Я пришел сюда, к моему студенческому приятелю — редактору Бате. Он соответствовал прозвищу: староватый от природы, большерукий, с хищным крючковатым носом и глубокими складками по сторонам.
Батя ругался с лохматым поэтом. Стихи у лохматого — о том, что у эфиопов синяя морда и красная жопа, а у русских — наоборот.
— Неправда, твоих строчек не изменял, — юркой скороговоркой выпуливал Батя. А-а, друг!.. Давай, что у тебя там?
Трепеща, позвонил ему через месяц.
— Готовь презент! — весело сказал он, — состряпал рецензию, хорошую.
— А если книга плохая?
— Ты что! Плати, и сделаем.
Через две недели в его журнальчике вышла бодрая залихватская рецензия, возносящая автора высоко, законченная так: «Духовно обогатиться „на халяву“, за счет интеллекта автора — святое дело». Я купил ему две бутылки лучшей водки, пропущенной через молоко, — не смея оскорбить друга оплатой. Потом было стыдно, что не заплатил ему.
— Не формат! — кричит в мобильник редактор Батя, поводя хищным носом. — Что это такое? Догадайтесь сами.
— А, юный свободный художник! — отрывается от корректуры своей статьи главный редактор Пахомов, Он печатается, и уже забыл, с какой хитростью и ловкостью, через знакомства пробивался, и потому добродушно обращен ко мне мозолистой душой.
Здесь, в редакции, атмосфера опасности. Все пишущие, я боюсь обмануться в их снисходительном отношении ко мне. Всегда чувствую себя перед ними, как младший в семье.
Там я впервые встретил поэта Веню, сумевшего издать книжку стихов. Он писал острые статьи и эссе. Это тщедушный человечек с красивой седой полосой в беспорядочной шевелюре.
Статьи он начал писать случайно. Ему было невыносимо от скорби матери, написавшей ему о самоубийстве сына-подростка. Отчего участились самоубийства в «зонах отчуждения», никто не знал. И Веня проводил расследование.
Он усмехается.
— Какая гадость! Вы тут все сумасшедшие. Слово потеряло смысл, идеи — соответственно.
Его тщедушность переставали замечать, когда он открывал рот. И беспомощная улыбка контрастировала с резкими словами.
Батя громко восхищается.
— Да, все мы больные. Под форматными лицами — готовые кандидаты в психушку. В человеке заложено безумие. Разве секс — не безумие?
У него было много сожительниц, они почему-то уходили от него. Он жил с очередной женщиной.
К Вене почему-то прилипла кличка «пришелец», потому что его не было несколько лет, словно появился ниоткуда. И никогда не говорил, где был. Он витает где-то вне времени, в космических метафорах нового писателя, считающего, что мертвых можно оживить лучом сознания внешнего наблюдателя, возвращающего их свет. Его книжку он носил подмышкой.

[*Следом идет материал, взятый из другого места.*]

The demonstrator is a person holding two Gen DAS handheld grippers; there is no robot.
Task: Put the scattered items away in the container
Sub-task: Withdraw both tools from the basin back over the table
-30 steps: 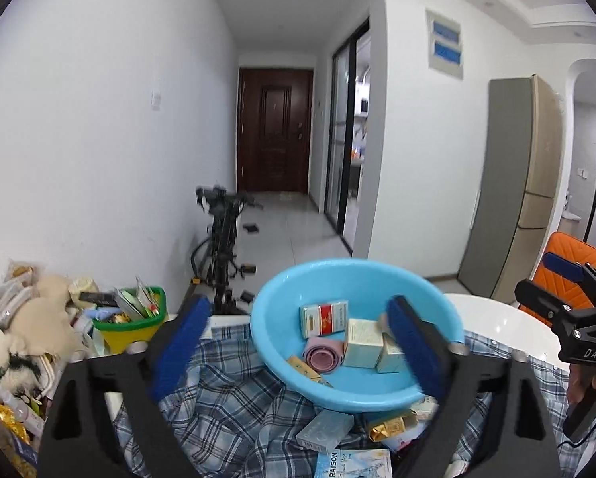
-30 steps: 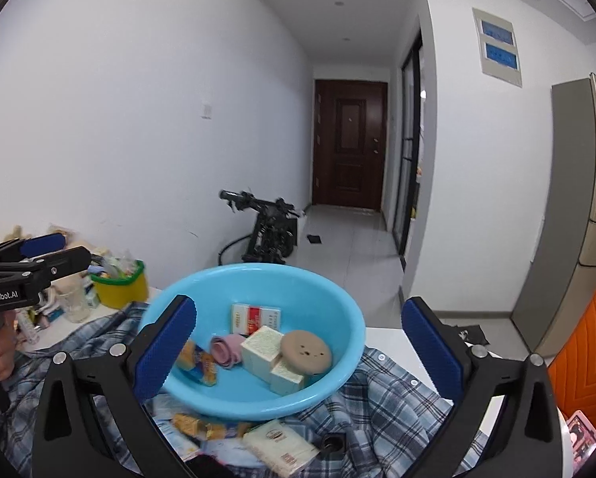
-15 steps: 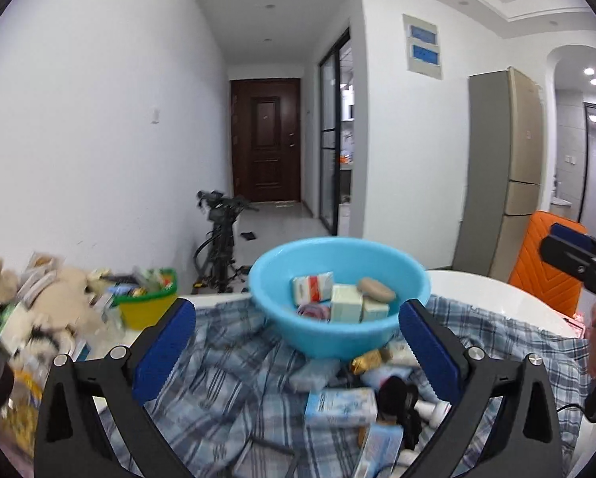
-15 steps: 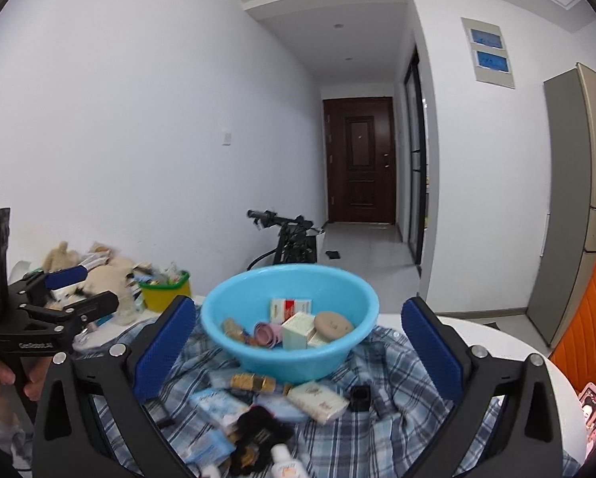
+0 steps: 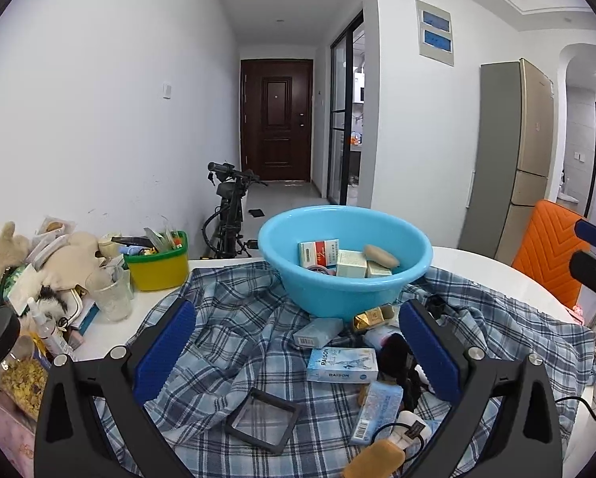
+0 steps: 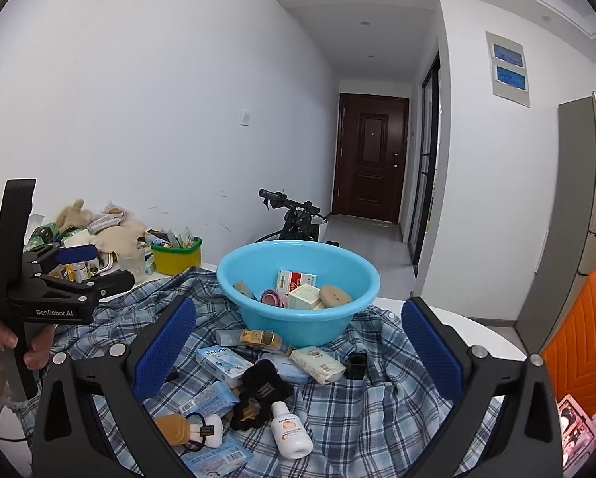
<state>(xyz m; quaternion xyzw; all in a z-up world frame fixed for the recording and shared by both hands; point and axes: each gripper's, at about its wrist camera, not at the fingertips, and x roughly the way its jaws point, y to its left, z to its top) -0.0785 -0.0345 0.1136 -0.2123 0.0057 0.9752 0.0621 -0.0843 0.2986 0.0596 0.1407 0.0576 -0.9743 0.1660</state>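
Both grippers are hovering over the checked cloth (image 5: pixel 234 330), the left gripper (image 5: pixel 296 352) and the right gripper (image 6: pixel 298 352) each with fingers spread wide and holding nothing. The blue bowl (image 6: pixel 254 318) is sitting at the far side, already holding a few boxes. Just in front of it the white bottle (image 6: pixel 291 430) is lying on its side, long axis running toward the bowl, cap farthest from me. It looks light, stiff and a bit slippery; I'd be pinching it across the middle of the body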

— Люди считают поэзией любовные песенки попсы, воображая их истекающую спермой любовь конечным пунктом человечества. И застывшую красоту — природы, мироздания, облекаемую в красивую грусть стиха. Вот, например: «Моя душа на дерево похожа/ — молчащий ствол с невнятицей ветвей./ Она молчит свой долгий век, и все же/ Сказать сумеет все, что нужно ей». Неплохо. Но это неполнота в космической открытости человека.
Я всегда хотел легкости бытия перед непомерной тяжестью чуждого мира. И смутно понимал слова Вени: «Есть нечто гораздо выше, чем твои улеты в безгранично близкое. Площадка поэзии — метафоры конкретных предметов мира, а не абстрактные слезы восторга. Цель искусства — не в улете, а в осознании смысла истории».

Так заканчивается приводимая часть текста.